Just had the third of seven parties, taking a breather then out in an hour to the next!


----------



## No One (Dec 25, 2012)

Quite the haul Springs 

Besides some (much needed) clothing bits from various sources, I've got a spiffy design tablet now plugged into my pc to play with, courtesy of the Hoopy One. Along with that came an awesome lead figure of Marvel's Mephisto (a long-time favourite of mine) and a Halo wallet. Yeah, a Halo wallet. Love it.

Oh, and a wooden rabbit . He's a special little fella, cos I was born in the year of the rabbit, and wood is my element (according to the Chinese calendar).


----------



## Mouse (Dec 25, 2012)

Only SFF thing I got was Misfits series 1,2 & 3 on DVD.


----------



## thaddeus6th (Dec 25, 2012)

Hmm. Now you mention it I don't think I got a single SFF present. However, history stuff that I wanted did turn up (Blackadder audio CDs and a book about European history).


----------



## J-Sun (Dec 26, 2012)

Books
* Bruce Sterling - _The Caryatids_
* Alastair Reynolds - _Zima Blue_
* Frank Herbert - _Under Pressure_

DVD
* _Repo Man_

and a gift card that will likely transmute into more SF if CDs or non-SF DVDs don't eat it up first.


----------



## Fried Egg (Dec 29, 2012)

I posted about my books already in the general "Book Hauls" thread but here they are again:

"Incredible Adventures" - Algernon Blackwood
"Collected Stories, Vol. 2: Second Variety" - Philip K. Dick
"The Man Who Collected Machen and other stories" - Mark Samuels
"The Croning" - Laird Barron
"Imaro" - Charles Saunders
"Kull Exile of Atlantis" - Robert E. Howard

In addition, I received "John Carter" on Blu-ray which I haven't seen yet and am looking forward to immensely.


----------



## Gordian Knot (Dec 29, 2012)

I received something very, very special this year. A 14" hyper accurate model of Robby the Robot. Gosh it is fabulous! Made for the Japanese market, of course.

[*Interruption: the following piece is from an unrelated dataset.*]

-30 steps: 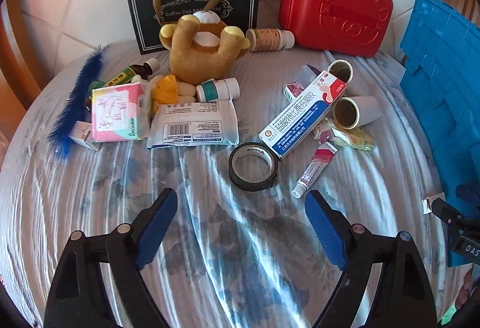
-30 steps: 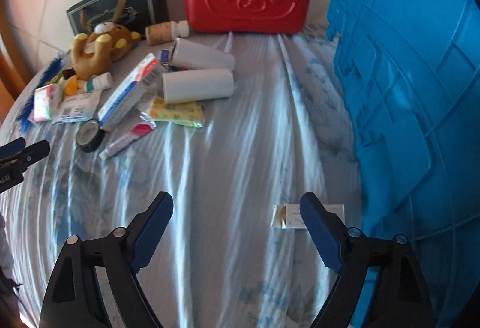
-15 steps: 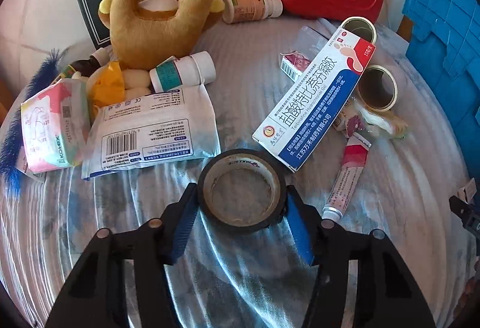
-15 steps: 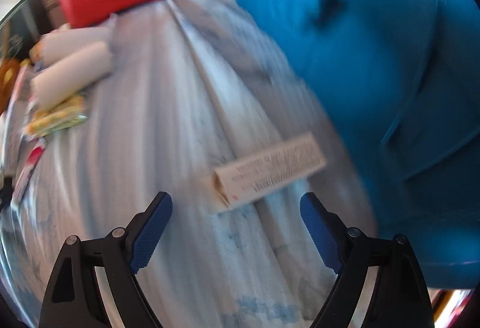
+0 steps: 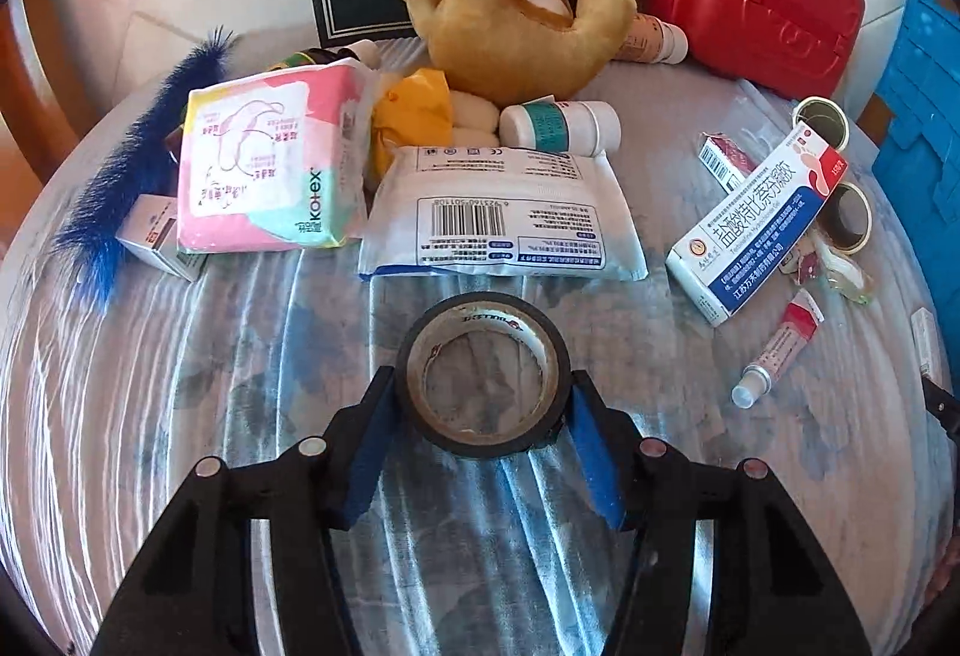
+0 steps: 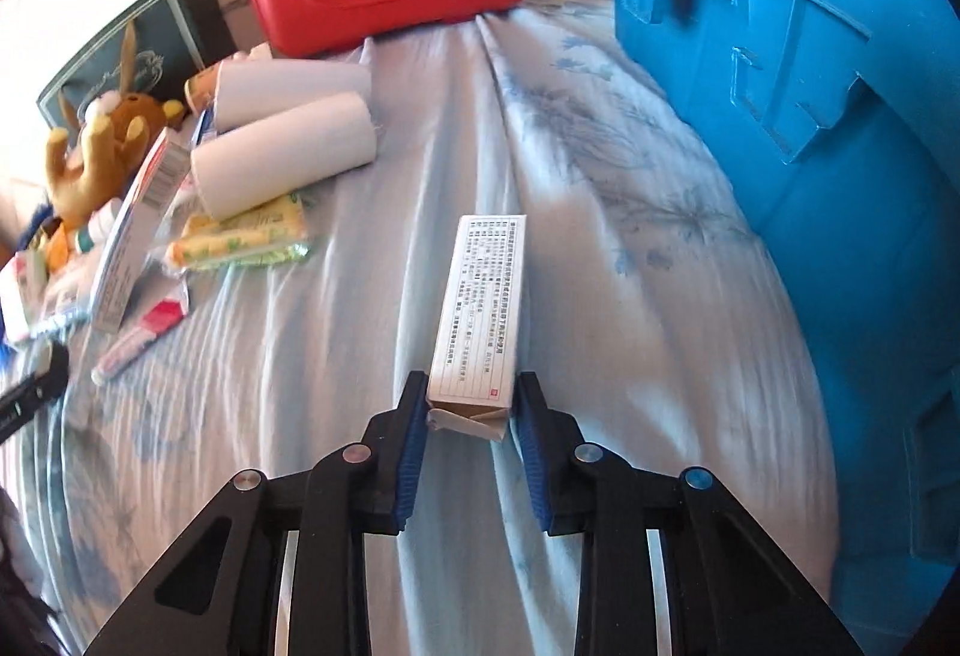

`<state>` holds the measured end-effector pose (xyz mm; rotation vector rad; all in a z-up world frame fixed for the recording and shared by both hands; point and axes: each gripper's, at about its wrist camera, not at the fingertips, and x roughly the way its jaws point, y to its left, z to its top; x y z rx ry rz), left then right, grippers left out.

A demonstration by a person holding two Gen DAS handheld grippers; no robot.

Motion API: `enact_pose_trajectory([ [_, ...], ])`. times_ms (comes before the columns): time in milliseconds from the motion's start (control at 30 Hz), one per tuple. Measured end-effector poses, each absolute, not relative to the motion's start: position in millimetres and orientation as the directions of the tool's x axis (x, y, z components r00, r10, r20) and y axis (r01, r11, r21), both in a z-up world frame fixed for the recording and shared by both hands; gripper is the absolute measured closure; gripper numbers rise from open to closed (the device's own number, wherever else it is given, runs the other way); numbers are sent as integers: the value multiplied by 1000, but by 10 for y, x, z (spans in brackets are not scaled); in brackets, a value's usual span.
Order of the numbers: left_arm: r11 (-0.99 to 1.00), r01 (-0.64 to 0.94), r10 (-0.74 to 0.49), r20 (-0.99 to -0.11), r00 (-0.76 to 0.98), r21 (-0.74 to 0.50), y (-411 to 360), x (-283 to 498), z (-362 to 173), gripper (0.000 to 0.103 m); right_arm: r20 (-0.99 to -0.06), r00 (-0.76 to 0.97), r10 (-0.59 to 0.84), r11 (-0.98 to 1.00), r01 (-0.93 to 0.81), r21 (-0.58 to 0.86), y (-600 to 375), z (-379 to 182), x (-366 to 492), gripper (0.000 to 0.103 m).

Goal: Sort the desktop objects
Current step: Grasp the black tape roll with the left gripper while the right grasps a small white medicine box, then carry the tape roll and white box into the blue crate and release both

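Gripping two things at once here, one per hand. Left claw (image 5: 483, 419) has its blue pads pressed on either side of the black tape roll (image 5: 483, 374), which lies flat on the cloth-covered desk (image 5: 180, 386), hole facing up, so the squeeze goes straight across the ring. Right claw (image 6: 471, 410) is closing on the near end of the small white box (image 6: 483, 308), pads right up against its two long sides. That box lies flat with its long axis running straight away from the claw, in line with the fingers, so only the near end is caught and the rest sticks out ahead. The blue crate (image 6: 810, 86) sits just to the right of the box, well nearer the right hand than the left. My guess: box goes into the crate first, and lifting it by one end could let the far end droop.
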<state>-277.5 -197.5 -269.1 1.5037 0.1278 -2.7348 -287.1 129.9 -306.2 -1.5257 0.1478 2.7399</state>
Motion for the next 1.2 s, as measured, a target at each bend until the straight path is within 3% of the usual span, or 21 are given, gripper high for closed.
enact_pose_trajectory([
  [133,-997,55,10,-846,-533,-46,-1955,-2756,-2668,48,-848,-529,-42,-996,-49,81,1273,-3016,-2957,71],
  [200,-998,54,-5,-848,-531,-28,-1925,-2750,-2660,48,-850,-525,-48,-997,-31,76,1252,-3001,-3036,61],
  [367,-998,56,-16,-850,-526,-16,-1897,-2718,-2637,47,-855,-516,-42,-998,-17,59,1237,-3071,-3160,60],
  [567,-998,60,-13,-851,-526,-21,-1913,-2697,-2637,47,-857,-516,-13,-1000,6,12,1231,-3095,-3253,64],
  [633,-998,60,-20,-855,-519,-13,-1987,-2741,-2616,48,-856,-518,8,-1000,17,-19,1222,-3104,-3270,74],
  [667,-998,58,-26,-856,-516,-4,-1983,-2721,-2596,48,-855,-518,11,-999,27,-30,1212,-3099,-3270,84],
  [1200,-998,55,-64,-754,-654,37,-1626,-2522,-2106,48,-788,-616,0,-989,116,-91,1043,-2553,-2863,86],
])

The Japanese make the best toys!!!! Erm, I mean collectibles, of course.


----------



## J-Sun (Dec 29, 2012)

Gordian Knot said:


> The Japanese make the best toys!!!! Erm, I mean collectibles, of course.



Of course! 



Fried Egg said:


> In addition, I received "John Carter" on Blu-ray which I haven't seen yet and am looking forward to immensely.



Hope you enjoy it - I was surprised by how much I did.



J-Sun said:


> a gift card that will likely transmute into more SF if CDs or non-SF DVDs don't eat it up first.



Assuming they arrive okay, it did indeed transmute into CDs and

* Stephen Baxter - _Traces_
* Fritz Leiber - _Night's Black Agents_ (his first collection from 1947, in the expanded 1978 edition)


----------



## Grimward (Dec 29, 2012)

Alas, like thaddeus I received nothing in the vein of SFF.  The closest I got was the new _*The Casual Vacancy*_ book by JK Rowling which while definitely Fiction so far has not yielded a shred of either Science Fiction or Fantasy (nor was I expecting it to).

On the other hand (and similar to J-Sun), I did receive a couple of Barnes and Noble gift cards.....


----------



## hopewrites (Dec 29, 2012)

I didn't get a single book, the most voracious reader in the family and everyone else (OK maybe not everyone but it felt like it) got books.
I did, however, get my second love. Socks! Some from Santa, some from my sisters, some from my mom. And the candlesticks I ordered should come this week and make my room more fanciful.


----------